Several years ago, Trabocchi played the role of mentor during my pursuit of the perfect panzanella. I recently had the chance to revisit the recipe, which combined ideas and techniques from several sources, including Trabocchi and J. Kenji Lopez-Alt, the chief culinary adviser for Serious Eats. I have to admit, this one is a keeper.
The recipe works, I think, because it doesn’t try to do too much. It relies on chopped heirloom tomatoes, toasted sourdough bread and a light, slightly pungent “vinaigrette” built from juices drained from the star ingredient. It’s a tomato salad drizzled with a tomato dressing, an endless loop of the summer’s most desirable flavor.
- 3 cups packed, torn pieces sourdough bread, including crusts
- 1/4 cup olive oil
- 2 1/4 pounds ripe heirloom tomatoes, hulled and cut into bite-size wedges
- 1 teaspoon kosher or sea salt, plus more as needed
- 1 teaspoon minced garlic
- 1 tablespoon minced shallot
- 1 tablespoon white wine vinegar
- Freshly cracked black pepper
- 10 fresh basil leaves, stacked, rolled and cut into very thin slices
Preheat the oven to 350 degrees.
Arrange the bread pieces on a rimmed baking sheet and drizzle them with half of the oil. Toss to coat. Bake for 15 minutes, until the bread is dried and fragrant but not browned. Let cool.

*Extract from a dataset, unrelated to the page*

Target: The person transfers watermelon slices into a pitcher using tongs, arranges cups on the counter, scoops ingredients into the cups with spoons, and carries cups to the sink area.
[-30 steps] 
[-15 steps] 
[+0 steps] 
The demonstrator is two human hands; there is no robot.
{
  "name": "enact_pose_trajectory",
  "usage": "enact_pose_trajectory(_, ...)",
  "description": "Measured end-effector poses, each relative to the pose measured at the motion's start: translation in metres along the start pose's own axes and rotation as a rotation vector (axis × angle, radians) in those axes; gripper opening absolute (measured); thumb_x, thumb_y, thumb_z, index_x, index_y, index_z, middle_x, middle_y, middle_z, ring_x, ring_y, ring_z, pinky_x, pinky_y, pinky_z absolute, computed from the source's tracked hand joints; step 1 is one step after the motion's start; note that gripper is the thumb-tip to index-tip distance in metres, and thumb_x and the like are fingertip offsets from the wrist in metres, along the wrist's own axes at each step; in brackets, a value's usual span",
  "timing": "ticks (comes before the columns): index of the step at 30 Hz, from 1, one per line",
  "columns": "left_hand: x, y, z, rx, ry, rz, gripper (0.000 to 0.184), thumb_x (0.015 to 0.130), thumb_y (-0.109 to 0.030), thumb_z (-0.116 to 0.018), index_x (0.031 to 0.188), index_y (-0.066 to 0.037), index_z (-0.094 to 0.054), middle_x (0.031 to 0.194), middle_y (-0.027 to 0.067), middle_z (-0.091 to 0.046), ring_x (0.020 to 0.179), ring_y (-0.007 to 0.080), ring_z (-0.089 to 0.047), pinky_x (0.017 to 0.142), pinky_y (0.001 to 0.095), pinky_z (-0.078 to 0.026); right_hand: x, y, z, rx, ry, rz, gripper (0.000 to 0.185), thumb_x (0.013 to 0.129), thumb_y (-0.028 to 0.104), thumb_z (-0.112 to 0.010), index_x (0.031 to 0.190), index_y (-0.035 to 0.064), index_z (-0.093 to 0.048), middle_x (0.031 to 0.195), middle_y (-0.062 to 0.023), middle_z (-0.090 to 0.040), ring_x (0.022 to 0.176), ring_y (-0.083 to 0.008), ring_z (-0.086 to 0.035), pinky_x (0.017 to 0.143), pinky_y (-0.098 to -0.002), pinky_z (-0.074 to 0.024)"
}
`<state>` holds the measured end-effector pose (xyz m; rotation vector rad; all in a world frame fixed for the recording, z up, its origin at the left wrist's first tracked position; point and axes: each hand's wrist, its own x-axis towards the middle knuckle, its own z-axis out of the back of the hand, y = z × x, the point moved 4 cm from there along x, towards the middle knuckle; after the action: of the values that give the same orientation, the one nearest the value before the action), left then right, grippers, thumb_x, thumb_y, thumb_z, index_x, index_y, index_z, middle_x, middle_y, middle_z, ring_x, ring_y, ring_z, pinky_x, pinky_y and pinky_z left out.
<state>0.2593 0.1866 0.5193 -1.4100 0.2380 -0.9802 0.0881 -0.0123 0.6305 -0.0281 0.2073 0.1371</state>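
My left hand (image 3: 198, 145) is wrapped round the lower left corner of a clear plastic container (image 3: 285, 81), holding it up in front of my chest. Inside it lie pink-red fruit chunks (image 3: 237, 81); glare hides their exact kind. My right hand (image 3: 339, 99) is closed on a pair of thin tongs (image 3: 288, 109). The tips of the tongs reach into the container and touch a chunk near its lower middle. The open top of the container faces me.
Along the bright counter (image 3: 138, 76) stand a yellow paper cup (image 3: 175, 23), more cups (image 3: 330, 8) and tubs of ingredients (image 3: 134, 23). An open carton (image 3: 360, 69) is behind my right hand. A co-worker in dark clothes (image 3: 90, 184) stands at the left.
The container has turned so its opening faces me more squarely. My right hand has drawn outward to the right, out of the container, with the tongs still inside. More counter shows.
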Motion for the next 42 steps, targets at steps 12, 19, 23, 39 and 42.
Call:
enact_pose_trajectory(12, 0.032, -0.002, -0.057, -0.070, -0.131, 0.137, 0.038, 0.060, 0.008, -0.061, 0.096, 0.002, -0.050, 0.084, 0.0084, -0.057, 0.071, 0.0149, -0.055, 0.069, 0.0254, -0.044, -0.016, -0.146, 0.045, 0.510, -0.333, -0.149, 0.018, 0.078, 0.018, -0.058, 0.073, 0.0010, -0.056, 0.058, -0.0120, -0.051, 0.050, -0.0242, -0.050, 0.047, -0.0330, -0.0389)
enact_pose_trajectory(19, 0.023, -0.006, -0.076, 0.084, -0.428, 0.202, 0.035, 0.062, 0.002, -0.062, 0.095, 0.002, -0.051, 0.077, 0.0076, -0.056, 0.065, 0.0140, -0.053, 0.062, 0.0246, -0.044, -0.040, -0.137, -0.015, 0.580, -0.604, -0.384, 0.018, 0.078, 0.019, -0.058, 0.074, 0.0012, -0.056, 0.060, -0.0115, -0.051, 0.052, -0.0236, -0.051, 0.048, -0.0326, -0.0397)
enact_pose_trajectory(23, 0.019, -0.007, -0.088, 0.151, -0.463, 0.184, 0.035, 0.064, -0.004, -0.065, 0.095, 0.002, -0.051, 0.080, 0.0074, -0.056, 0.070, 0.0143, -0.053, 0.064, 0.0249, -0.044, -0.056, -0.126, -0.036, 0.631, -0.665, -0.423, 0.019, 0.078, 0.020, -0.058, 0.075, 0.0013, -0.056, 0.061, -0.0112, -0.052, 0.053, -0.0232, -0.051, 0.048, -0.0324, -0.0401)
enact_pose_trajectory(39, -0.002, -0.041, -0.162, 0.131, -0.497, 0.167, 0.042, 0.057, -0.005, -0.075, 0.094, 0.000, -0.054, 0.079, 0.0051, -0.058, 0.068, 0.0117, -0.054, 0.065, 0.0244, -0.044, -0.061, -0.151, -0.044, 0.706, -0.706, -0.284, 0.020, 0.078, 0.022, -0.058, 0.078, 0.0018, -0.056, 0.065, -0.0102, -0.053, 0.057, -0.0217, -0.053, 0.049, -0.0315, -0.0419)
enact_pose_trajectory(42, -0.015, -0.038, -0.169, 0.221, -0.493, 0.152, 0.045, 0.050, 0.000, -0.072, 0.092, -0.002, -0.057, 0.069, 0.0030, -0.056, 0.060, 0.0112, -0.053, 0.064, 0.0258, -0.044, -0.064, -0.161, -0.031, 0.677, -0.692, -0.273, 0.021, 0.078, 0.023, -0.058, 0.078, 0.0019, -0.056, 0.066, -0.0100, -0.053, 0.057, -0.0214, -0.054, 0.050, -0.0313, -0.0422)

Place the chopped tomatoes in a colander set over a mixing bowl. Sprinkle the tomatoes with the teaspoon of salt; let them drain for about 20 minutes, gently tossing them every few minutes.
Transfer the tomatoes to a serving bowl along with the cooled bread pieces. Toss to incorporate. Reserve the tomato juices in their bowl; there should be at least a half-cup.
Add the garlic, shallot and vinegar to the tomato juices, then gradually whisk in the remaining 2 tablespoons of oil to form a vinaigrette. Season lightly with salt and pepper. Pour over the tomato-bread mixture, just enough to wet the pieces but not soak them. (You may not use all the vinaigrette, but make sure to transfer the minced garlic and shallot, which can collect at the bottom of the bowl.) Use your clean hands to gently toss and coat the tomatoes and bread.
Scatter the basil over the salad and serve right away.
Adapted from recipes by chef-restaurateur Fabio Trabocchi and from J. Kenji Lopez-Alt, culinary director of SeriousEats.com.
Tested by Tim Carman; email questions to email@example.com.
Scale and get a printer-friendly version of the recipe here.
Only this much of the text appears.